What you should do: Pictures aside, please retype the whole listing word for word.

::::::::

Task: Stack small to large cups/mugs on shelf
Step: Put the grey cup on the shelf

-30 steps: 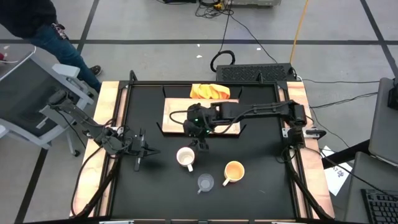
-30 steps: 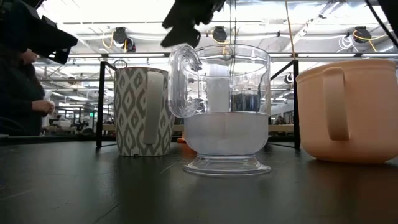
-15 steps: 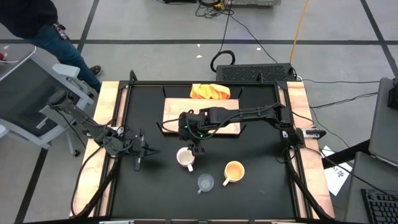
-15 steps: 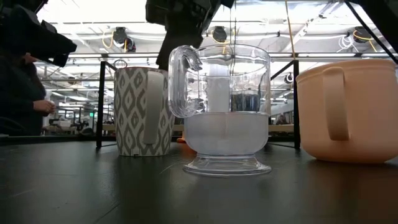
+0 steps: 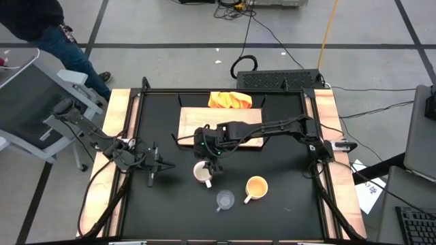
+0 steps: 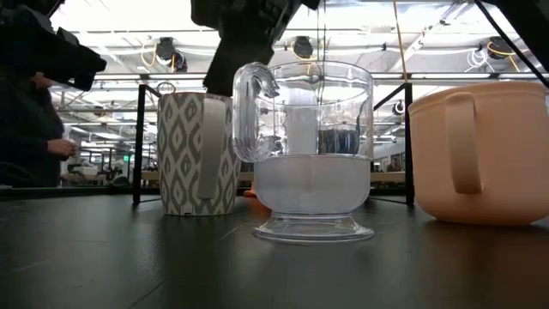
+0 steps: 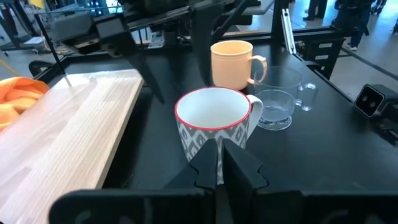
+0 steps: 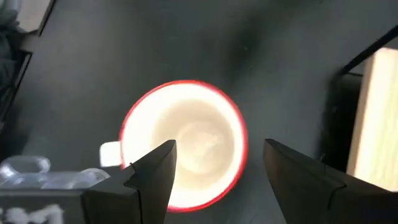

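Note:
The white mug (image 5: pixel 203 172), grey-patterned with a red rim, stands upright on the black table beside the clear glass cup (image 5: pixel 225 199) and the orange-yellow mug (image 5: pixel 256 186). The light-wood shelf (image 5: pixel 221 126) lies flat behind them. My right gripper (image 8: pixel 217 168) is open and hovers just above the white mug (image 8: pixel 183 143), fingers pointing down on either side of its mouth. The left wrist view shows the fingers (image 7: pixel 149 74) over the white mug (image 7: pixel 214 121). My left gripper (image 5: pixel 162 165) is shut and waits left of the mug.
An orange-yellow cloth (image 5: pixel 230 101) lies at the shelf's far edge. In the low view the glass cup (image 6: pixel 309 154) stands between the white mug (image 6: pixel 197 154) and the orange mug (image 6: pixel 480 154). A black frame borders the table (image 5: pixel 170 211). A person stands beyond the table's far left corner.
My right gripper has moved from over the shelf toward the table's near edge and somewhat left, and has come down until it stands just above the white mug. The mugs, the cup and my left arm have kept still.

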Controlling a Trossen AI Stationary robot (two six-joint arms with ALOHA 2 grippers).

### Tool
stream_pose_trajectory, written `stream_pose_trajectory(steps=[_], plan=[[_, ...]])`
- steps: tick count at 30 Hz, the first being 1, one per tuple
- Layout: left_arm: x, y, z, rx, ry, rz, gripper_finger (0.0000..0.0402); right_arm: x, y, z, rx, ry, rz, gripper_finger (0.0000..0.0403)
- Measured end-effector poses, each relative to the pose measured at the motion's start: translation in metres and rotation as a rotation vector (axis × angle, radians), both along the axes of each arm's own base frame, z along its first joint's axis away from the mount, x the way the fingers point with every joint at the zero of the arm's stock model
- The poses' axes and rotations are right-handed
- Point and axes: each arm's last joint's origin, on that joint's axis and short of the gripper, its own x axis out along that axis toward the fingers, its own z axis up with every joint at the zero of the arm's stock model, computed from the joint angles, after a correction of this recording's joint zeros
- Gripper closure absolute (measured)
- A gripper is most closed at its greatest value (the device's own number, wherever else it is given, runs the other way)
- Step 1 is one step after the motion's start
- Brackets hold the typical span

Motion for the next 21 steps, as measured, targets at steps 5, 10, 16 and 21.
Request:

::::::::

Written answer:
Task: Stack small to large cups/mugs on shelf
Step: Put the grey cup on the shelf

-30 steps: 
-30 steps: 
-15 steps: 
-15 steps: 
+0 steps: 
+0 steps: 
+0 steps: 
+0 steps: 

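Note:
The white mug (image 5: pixel 203 172), grey-patterned with a red rim, stands upright on the black table beside the clear glass cup (image 5: pixel 225 199) and the orange-yellow mug (image 5: pixel 256 186). The light-wood shelf (image 5: pixel 221 126) lies flat behind them. My right gripper (image 8: pixel 217 168) is open and hovers just above the white mug (image 8: pixel 183 143), fingers pointing down on either side of its mouth. The left wrist view shows the fingers (image 7: pixel 149 74) over the white mug (image 7: pixel 214 121). My left gripper (image 5: pixel 162 165) is shut and waits left of the mug.
An orange-yellow cloth (image 5: pixel 230 101) lies at the shelf's far edge. In the low view the glass cup (image 6: pixel 309 154) stands between the white mug (image 6: pixel 197 154) and the orange mug (image 6: pixel 480 154). A black frame borders the table (image 5: pixel 170 211). A person stands beyond the table's far left corner.
My right gripper has moved from over the shelf toward the table's near edge and somewhat left, and has come down until it stands just above the white mug. The mugs, the cup and my left arm have kept still.
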
Controlling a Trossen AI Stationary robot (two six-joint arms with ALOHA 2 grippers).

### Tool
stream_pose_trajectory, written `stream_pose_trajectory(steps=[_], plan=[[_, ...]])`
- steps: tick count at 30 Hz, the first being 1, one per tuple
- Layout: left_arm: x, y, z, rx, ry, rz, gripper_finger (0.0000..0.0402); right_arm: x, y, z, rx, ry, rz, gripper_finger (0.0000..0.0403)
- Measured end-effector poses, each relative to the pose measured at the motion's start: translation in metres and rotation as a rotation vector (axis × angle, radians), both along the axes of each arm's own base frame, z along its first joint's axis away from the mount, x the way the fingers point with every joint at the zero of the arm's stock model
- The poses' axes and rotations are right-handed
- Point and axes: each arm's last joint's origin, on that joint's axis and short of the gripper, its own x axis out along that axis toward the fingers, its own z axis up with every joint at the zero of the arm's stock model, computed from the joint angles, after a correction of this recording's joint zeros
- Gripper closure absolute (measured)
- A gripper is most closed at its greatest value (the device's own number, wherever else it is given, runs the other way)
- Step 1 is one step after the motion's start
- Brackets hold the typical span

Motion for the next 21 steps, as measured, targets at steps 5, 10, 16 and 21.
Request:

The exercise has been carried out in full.